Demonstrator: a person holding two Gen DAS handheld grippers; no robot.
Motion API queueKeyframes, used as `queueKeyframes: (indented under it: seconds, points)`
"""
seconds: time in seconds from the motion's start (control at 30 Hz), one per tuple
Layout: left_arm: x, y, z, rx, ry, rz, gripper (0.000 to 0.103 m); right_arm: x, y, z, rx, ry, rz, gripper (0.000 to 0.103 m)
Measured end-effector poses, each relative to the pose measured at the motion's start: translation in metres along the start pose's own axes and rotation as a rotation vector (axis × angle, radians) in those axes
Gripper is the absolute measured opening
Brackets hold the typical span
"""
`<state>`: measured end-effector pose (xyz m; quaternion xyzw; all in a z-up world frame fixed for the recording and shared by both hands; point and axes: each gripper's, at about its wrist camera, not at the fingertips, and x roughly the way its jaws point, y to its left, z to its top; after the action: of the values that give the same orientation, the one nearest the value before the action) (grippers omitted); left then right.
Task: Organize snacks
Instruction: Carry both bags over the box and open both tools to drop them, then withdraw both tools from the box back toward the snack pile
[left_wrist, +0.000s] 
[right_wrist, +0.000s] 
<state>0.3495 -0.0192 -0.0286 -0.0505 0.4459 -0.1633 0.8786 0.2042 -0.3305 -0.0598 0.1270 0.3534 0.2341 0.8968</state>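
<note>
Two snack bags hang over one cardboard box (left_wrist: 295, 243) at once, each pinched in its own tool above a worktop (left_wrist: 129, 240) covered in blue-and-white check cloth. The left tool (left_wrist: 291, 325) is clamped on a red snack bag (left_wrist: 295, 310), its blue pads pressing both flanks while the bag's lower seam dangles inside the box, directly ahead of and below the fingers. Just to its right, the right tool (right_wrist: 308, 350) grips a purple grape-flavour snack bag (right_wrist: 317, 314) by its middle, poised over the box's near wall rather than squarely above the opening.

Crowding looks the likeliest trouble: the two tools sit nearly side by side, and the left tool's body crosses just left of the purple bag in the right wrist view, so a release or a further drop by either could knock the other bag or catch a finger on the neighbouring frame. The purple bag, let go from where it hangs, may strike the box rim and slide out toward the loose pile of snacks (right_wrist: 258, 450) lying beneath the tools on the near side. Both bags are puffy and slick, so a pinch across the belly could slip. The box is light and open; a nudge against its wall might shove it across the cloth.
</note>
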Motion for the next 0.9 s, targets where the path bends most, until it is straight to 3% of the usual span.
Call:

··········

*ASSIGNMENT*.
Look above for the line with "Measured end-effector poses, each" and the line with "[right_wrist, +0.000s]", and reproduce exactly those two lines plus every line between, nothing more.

*WORKED SOLUTION*.
Measured end-effector poses, each relative to the pose measured at the motion's start: translation in metres along the start pose's own axes and rotation as a rotation vector (axis × angle, radians) in those axes
Gripper is the absolute measured opening
Brackets hold the typical span
"""
`<state>`: measured end-effector pose (xyz m; quaternion xyzw; all in a z-up world frame fixed for the recording and shared by both hands; point and axes: each gripper's, at about its wrist camera, not at the fingertips, and x roughly the way its jaws point, y to its left, z to its top; after the action: of the values that give the same orientation, the one nearest the value before the action) (grippers omitted); left then right.
Task: Organize snacks
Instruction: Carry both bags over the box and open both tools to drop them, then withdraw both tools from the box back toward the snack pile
[left_wrist, +0.000s] 
[right_wrist, +0.000s] 

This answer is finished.